* _Goal of the exercise_: Everything in the listing below needs restating exactly, apart from the pictures.

_ _ _ _ _ _ _

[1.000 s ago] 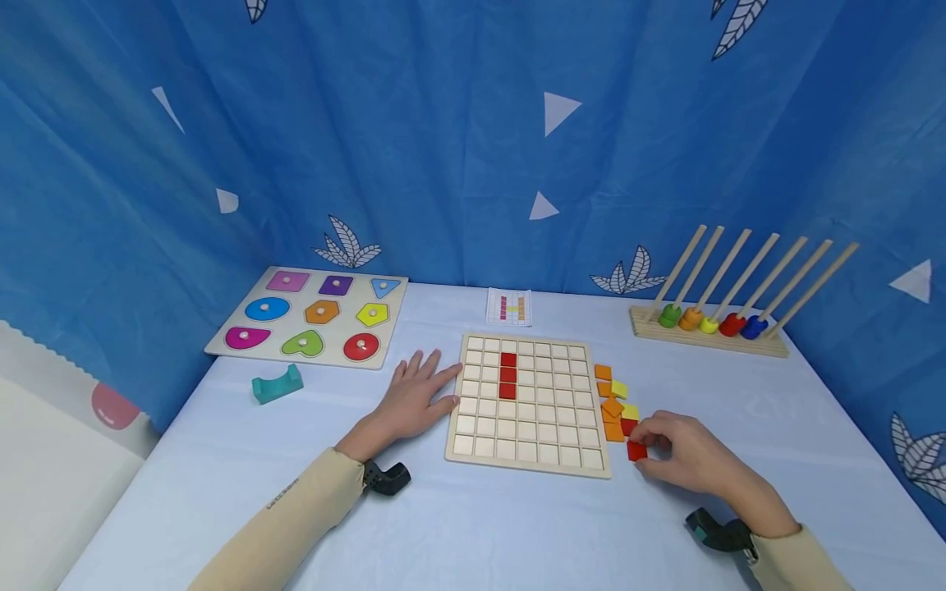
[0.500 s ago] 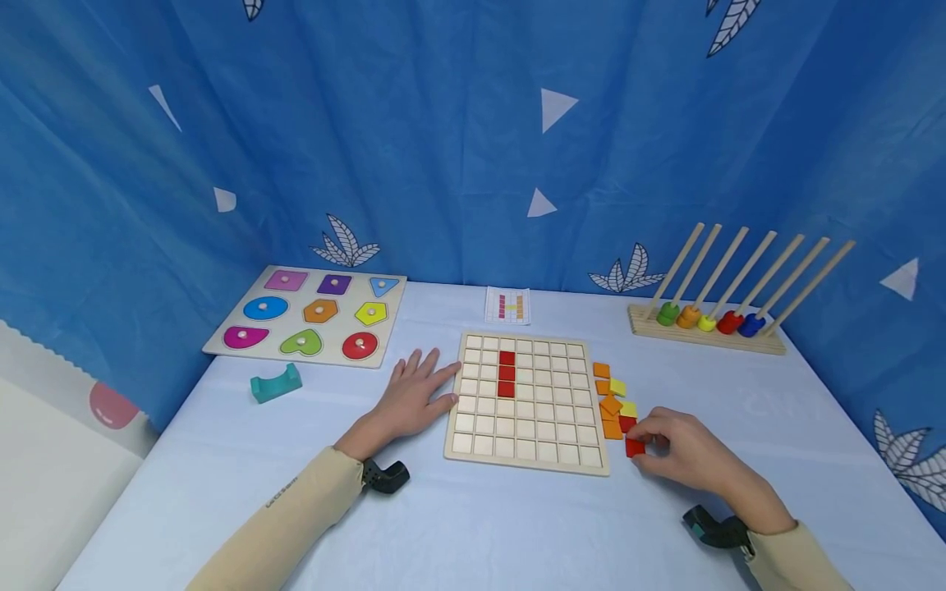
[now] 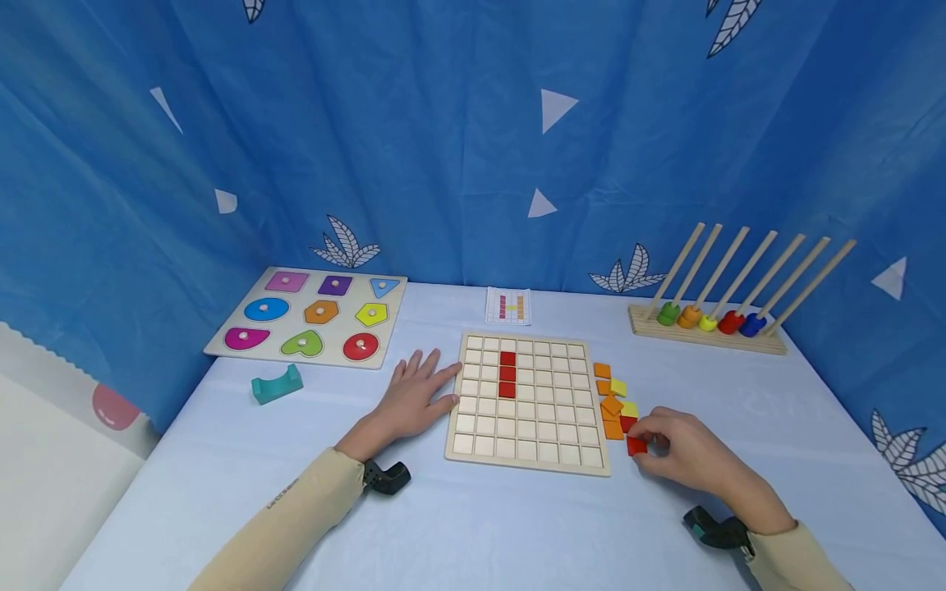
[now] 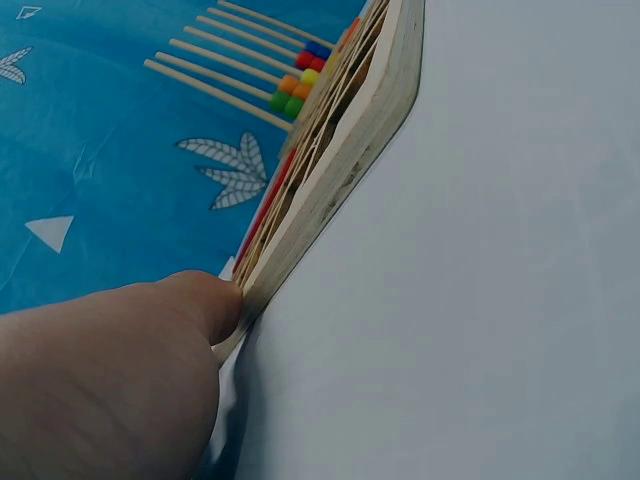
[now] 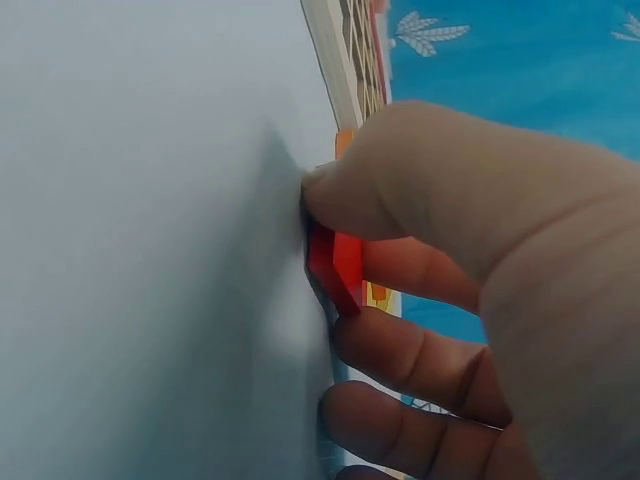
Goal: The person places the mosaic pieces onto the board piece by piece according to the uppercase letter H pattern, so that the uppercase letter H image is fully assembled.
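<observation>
A wooden grid board lies flat in the middle of the head view, with three red square tiles one below another in its third column. Spread flat on the cloth, my left hand touches the board's left edge with thumb and forefinger; the thumb shows against that edge in the left wrist view. To the right of the board, my right hand pinches a red tile between thumb and fingers, low over the table. Beside it lie orange tiles, yellow tiles and another red tile.
A pattern card lies behind the board. The shape puzzle sits at the back left, with a teal curved block in front of it. At the back right stands a peg rack with coloured beads. A blue curtain hangs behind.
Both hands stay almost where they were. The red tile at my right fingertips looks slightly turned; the view itself has shifted a little.
</observation>
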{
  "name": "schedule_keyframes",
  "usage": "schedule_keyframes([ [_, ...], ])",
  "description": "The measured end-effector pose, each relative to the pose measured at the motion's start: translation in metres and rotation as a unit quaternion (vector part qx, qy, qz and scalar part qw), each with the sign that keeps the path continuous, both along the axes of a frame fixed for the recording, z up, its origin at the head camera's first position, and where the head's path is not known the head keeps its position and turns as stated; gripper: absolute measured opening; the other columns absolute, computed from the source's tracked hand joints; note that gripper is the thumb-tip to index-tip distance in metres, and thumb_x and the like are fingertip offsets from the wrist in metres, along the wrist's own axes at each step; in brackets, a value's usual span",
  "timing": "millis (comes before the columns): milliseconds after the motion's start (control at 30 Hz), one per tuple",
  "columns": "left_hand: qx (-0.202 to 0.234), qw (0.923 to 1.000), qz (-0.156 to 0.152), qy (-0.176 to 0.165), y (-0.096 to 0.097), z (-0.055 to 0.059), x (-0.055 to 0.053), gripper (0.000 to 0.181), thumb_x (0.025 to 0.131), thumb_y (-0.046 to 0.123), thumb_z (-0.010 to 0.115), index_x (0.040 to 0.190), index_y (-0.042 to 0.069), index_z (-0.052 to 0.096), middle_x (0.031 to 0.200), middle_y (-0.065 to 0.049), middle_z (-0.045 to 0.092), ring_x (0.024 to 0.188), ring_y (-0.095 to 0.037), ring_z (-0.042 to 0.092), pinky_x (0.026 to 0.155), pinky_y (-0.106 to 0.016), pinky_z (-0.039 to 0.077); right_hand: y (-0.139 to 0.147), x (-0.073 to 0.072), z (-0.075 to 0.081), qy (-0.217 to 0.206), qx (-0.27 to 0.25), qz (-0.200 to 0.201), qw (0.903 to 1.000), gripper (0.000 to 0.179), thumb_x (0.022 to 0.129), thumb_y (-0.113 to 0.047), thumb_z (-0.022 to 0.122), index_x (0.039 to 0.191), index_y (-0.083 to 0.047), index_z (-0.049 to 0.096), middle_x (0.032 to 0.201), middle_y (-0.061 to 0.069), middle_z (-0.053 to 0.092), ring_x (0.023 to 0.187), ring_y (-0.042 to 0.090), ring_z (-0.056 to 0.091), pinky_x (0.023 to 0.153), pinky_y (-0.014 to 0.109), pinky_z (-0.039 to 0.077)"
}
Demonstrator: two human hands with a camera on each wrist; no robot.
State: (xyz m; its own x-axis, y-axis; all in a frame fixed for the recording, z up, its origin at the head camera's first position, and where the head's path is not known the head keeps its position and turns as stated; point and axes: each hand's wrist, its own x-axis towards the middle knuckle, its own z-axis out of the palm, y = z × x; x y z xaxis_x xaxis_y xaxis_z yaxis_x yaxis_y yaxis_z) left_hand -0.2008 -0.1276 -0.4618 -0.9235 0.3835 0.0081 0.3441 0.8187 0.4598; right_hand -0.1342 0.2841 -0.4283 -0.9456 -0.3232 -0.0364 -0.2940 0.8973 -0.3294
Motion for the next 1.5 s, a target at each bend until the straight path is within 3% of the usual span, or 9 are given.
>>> schedule_keyframes([
  [1067, -0.007, 1.0, 0.003, 0.003, -0.001, -0.004, -0.001, 0.061, 0.1, 0.043, 0.056, 0.157, 0.023, 0.043, 0.169, -0.019, 0.024, 0.158, -0.048, 0.01, 0.124, -0.069, 0.009, -0.004, -0.001, 0.001, 0.027, 0.003, 0.02, 0.9994, 0.03, 0.077, -0.02, 0.085, 0.106, -0.014, 0.078, 0.077, -0.011, 0.055, 0.07, 0.003, 0.045, 0.06, 0.019, 0.041],
  [1500, -0.008, 0.9999, 0.005, 0.007, 0.0, -0.004, -0.002, 0.061, 0.1, 0.043, 0.056, 0.156, 0.023, 0.043, 0.169, -0.019, 0.025, 0.158, -0.048, 0.01, 0.124, -0.069, 0.009, -0.028, -0.018, 0.011, 0.071, -0.014, 0.088, 0.9934, 0.023, 0.082, -0.018, 0.083, 0.103, -0.014, 0.078, 0.073, -0.012, 0.052, 0.068, 0.002, 0.045, 0.058, 0.018, 0.04],
])
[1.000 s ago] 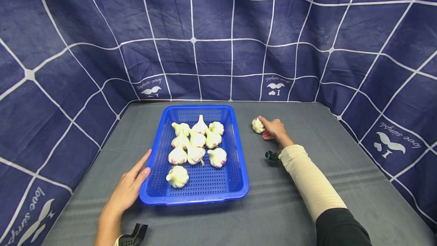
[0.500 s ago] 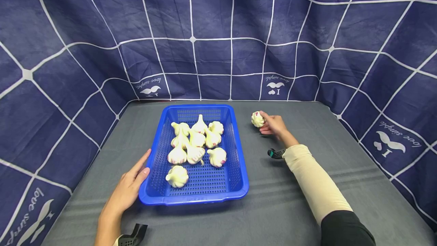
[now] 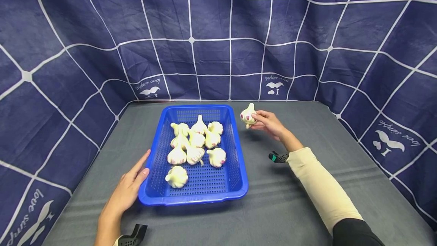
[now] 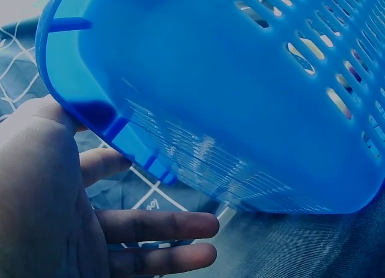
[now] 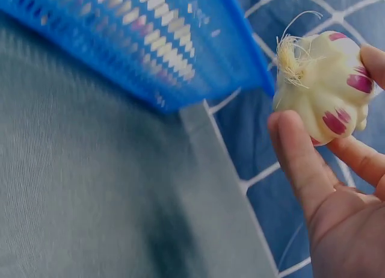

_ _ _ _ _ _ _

* _The answer_:
[1.000 s ago] 
[0.500 s ago] 
[now] 
[now] 
[now] 
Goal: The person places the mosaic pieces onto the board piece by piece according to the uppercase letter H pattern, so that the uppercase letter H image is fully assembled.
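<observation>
A wooden grid board lies flat in the middle of the head view, with three red square tiles one below another in its third column. Spread flat on the cloth, my left hand touches the board's left edge with thumb and forefinger; the thumb shows against that edge in the left wrist view. To the right of the board, my right hand pinches a red tile between thumb and fingers, low over the table. Beside it lie orange tiles, yellow tiles and another red tile.
A pattern card lies behind the board. The shape puzzle sits at the back left, with a teal curved block in front of it. At the back right stands a peg rack with coloured beads. A blue curtain hangs behind.
Both hands stay almost where they were. The red tile at my right fingertips looks slightly turned; the view itself has shifted a little.
</observation>
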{
  "name": "schedule_keyframes",
  "usage": "schedule_keyframes([ [_, ...], ])",
  "description": "The measured end-effector pose, each relative to the pose measured at the motion's start: translation in metres and rotation as a unit quaternion (vector part qx, qy, qz and scalar part qw), each with the sign that keeps the path continuous, both along the axes of a frame fixed for the recording, z up, its origin at the head camera's first position, and where the head's path is not known the head keeps its position and turns as stated; gripper: absolute measured opening; the other columns absolute, computed from the source's tracked hand joints; note that gripper is the thumb-tip to index-tip distance in metres, and thumb_x and the like are fingertip offsets from the wrist in metres, along the wrist's own axes at each step; in brackets, a value's usual span",
  "timing": "millis (comes before the columns): milliseconds after the motion's start (control at 30 Hz), one per tuple",
  "columns": "left_hand: qx (-0.202 to 0.234), qw (0.923 to 1.000), qz (-0.156 to 0.152), qy (-0.176 to 0.165), y (-0.096 to 0.097), z (-0.055 to 0.059), x (-0.055 to 0.053), gripper (0.000 to 0.181), thumb_x (0.025 to 0.131), thumb_y (-0.046 to 0.123), thumb_z (-0.010 to 0.115), index_x (0.040 to 0.190), index_y (-0.042 to 0.069), index_z (-0.052 to 0.096), middle_x (0.031 to 0.200), middle_y (-0.065 to 0.049), middle_z (-0.045 to 0.092), ring_x (0.024 to 0.188), ring_y (-0.095 to 0.037), ring_z (-0.042 to 0.092), pinky_x (0.026 to 0.155), pinky_y (-0.106 to 0.016), pinky_z (-0.039 to 0.077); right_hand: y (-0.139 to 0.147), x (-0.073 to 0.072), z (-0.075 to 0.081), qy (-0.217 to 0.206), qx (-0.27 to 0.25), qz (-0.200 to 0.201), qw (0.903 to 1.000), gripper (0.000 to 0.179), thumb_x (0.022 to 0.129), thumb_y (-0.113 to 0.047), thumb_z (-0.022 to 0.122), index_x (0.039 to 0.191), index_y (-0.083 to 0.047), index_z (-0.049 to 0.096), middle_x (0.032 to 0.201), middle_y (-0.061 to 0.069), middle_z (-0.053 to 0.092), ring_x (0.023 to 0.187), ring_y (-0.042 to 0.090), ring_z (-0.056 to 0.091), pinky_x (0.023 to 0.153), pinky_y (-0.014 to 0.109), pinky_z (-0.039 to 0.077)"
}
Demonstrator: two human hands with a camera on each wrist; no robot.
State: (xyz m; its own x-axis, y-axis; all in a frame fixed for the recording, z up, its origin at the head camera's first position, and where the head's path is not known the head keeps its position and turns as stated; point and axes: each hand's wrist, its own x-axis towards the middle knuckle, its own z-axis out of the palm, y = z × x; x y z xaxis_x xaxis_y xaxis_z yaxis_x yaxis_y yaxis_z) left_hand -0.2008 -0.1276 -0.4618 -0.9235 0.3835 0.0081 0.3441 0.8187 0.4598; right_hand -0.1342 0.2841 -0.4283 -0.9456 -0.3232 -0.0364 -0.2940 0.8973 -0.3294
Motion for the next 1.5 s, a target at each bend until the straight path is within 3% of the usual span, or 9 are given.
>>> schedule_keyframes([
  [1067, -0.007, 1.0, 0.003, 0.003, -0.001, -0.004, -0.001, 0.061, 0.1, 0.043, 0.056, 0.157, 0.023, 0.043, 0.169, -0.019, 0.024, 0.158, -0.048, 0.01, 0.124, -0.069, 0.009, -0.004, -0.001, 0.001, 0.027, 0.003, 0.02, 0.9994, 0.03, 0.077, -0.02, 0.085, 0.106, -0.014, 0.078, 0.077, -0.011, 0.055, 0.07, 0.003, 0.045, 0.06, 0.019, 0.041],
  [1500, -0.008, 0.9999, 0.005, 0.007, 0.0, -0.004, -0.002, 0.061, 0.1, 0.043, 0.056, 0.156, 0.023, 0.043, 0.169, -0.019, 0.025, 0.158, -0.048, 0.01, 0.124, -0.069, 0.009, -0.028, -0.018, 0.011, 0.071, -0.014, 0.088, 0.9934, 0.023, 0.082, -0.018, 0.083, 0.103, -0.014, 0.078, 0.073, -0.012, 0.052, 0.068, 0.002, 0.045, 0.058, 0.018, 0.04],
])
[1.000 s ago] 
[0.500 s ago] 
[now] 
[now] 
[now] 

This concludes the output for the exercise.